**GOAL OF THE EXERCISE:** The records below are made of lines; count those holding the word "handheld" and give the number only.
*** EXTRACTED INFORMATION Section Begins ***
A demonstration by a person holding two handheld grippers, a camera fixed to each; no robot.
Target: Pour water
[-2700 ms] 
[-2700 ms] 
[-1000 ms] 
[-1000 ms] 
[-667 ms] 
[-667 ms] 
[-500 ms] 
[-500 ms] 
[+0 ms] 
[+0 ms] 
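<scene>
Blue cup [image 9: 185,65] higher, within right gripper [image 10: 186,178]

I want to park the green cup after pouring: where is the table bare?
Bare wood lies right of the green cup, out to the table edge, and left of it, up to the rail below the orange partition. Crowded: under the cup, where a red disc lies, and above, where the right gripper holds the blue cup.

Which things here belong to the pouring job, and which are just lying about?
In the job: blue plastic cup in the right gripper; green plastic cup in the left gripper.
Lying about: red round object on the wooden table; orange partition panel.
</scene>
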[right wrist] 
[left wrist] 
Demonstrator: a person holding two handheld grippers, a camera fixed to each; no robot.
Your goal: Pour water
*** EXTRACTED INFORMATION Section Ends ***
**ANSWER SPACE:** 2